Pundit in Wonderland

SEPTEMBER 28, 2007 by SHELDON RICHMAN

When I use a word, Humpty Dumpty said, in a rather scornful tone, it means just what I choose it to mean, neither more nor less. –Lewis Carroll, Through the Looking Glass

In one of those boilerplate articles about the deteriorating American middle class, Washington Post columnist Harold Meyerson points out that a new Pew Research Center survey reveals that an increasing number of people think we live in a country divided into haves and have-nots and that more people now put themselves in the second group.

In 1988, fully 59 percent identified themselves as haves and just 17 percent as have-nots. By 2001, the haves had dwindled to 52 percent and the have-nots had risen to 32 percent. This summer, just 45 percent of Americans called themselves haves, while 34 percent called themselves have-nots, Meyerson writes.

He continued: Harder times have come to left and right alike: The percentage of Republicans who call themselves haves has declined by 13 points since 1988; the percentage of Democratic haves has declined by 12 points.

But curiously, while more people who identify with the two major political parties say their position is worsening, they nevertheless disagree over the divided-nation question. The percentage of Democrats who say America is divided between haves and have-nots has risen by 31 points since 1988; the percentage of Republicans, by just 14 points, Meyerson writes. Indeed, though that 13-point decline in Republicans who call themselves haves has occurred entirely since they were asked that question in 2001, the percentage of Republicans who say we live in a have/have-not nation has actually shrunk by one point since 2001. (It had increased 15 points from 1988 to 2001.)

Have and have-not what exactly? Meyerson has little to say about that rather obvious question beyond mentioning job stability and retirement security, as though being without those things is equivalent to being in poverty. Nevertheless, he offers an explanation for why Republicans are more reluctant to acknowledge this great division in our land: Apparently, so great is Republicans' loyalty to the Bush presidency that they're willing to overlook their own experience. And, in many cases, to attribute the nation's transformation solely to immigration, rather than to the rise of a stateless laissez-faire capitalism over which the American people wield less and less power (emphasis added).

Excuse me? Stateless laissez faire? Where is Meyerson living? Surely not in the United States in 2007. The U.S. economy — more precisely, the American population — has been laden with taxes, regulations, and the consequences of political privilege for decades — make that centuries. Republicans, if anything, have been more adept than Democrats at shoveling largess to favored interests. Corporations, rich farmers, and government contractors rake in billions of dollars every year. National security is the catch-all rationalization for all manner of subsidies. Trade restrictions, despite the heralded trade agreements, funnel tons of cash directly from consumers' pockets to business coffers.
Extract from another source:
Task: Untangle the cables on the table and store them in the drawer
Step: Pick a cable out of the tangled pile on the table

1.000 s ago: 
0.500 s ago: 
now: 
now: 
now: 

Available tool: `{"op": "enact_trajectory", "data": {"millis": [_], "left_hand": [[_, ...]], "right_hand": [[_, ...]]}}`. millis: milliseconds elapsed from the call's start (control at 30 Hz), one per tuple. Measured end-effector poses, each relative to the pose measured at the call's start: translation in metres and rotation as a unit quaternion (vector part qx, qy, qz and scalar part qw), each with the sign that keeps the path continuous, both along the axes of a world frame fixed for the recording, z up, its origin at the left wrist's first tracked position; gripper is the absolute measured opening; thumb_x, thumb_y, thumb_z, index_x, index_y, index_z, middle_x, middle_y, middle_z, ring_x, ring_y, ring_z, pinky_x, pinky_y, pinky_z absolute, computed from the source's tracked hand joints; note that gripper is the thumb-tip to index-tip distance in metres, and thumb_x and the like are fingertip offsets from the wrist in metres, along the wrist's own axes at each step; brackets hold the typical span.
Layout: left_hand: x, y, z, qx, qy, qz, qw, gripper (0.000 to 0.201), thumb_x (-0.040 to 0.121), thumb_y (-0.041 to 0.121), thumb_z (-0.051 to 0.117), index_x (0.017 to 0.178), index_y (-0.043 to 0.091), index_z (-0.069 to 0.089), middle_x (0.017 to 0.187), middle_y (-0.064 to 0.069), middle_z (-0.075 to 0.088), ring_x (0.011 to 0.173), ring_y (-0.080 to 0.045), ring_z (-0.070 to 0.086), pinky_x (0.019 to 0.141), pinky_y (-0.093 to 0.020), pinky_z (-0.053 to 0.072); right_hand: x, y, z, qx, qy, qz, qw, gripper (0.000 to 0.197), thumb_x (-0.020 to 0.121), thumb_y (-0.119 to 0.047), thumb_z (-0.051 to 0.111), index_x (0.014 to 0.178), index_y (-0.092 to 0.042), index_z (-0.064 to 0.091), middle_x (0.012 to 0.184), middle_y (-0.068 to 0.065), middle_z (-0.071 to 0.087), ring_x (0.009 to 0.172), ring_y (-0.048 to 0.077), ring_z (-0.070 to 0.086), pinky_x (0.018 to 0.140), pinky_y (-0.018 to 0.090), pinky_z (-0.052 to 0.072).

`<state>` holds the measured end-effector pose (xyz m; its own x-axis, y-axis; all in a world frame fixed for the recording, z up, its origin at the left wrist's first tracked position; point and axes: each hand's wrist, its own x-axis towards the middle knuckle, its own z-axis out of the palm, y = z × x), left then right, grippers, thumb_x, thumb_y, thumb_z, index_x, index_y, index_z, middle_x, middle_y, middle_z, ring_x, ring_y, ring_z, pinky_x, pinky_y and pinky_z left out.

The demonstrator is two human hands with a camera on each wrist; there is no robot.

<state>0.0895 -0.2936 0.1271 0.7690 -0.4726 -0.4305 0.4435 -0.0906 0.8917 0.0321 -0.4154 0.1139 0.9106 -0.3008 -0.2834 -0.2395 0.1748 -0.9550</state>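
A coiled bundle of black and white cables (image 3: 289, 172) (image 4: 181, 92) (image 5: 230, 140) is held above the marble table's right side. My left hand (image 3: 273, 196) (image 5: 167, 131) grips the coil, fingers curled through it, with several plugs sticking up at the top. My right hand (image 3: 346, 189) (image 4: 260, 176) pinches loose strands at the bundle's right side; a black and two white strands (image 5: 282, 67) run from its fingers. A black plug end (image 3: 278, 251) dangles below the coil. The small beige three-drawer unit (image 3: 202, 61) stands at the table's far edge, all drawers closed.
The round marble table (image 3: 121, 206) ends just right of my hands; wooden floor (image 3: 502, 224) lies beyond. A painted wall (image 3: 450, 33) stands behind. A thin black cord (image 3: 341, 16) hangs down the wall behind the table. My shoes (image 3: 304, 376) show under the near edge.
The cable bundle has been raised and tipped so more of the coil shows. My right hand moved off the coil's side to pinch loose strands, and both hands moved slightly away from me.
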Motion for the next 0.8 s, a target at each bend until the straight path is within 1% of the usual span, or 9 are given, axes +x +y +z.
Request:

Taxes, regulations, and patents, at most an inconvenience to the legal and accounting departments of incumbent corporate giants, stifle small and would-be competitors, depriving consumers and workers of new products and opportunities. Monetary central planners manipulate economic behavior and distort relative prices for political ends. (See Alan Greenspan's revealing comments here.) Mixed economy, corporate state, neomercantilism — call it what you will, it's not laissez faire by a long shot.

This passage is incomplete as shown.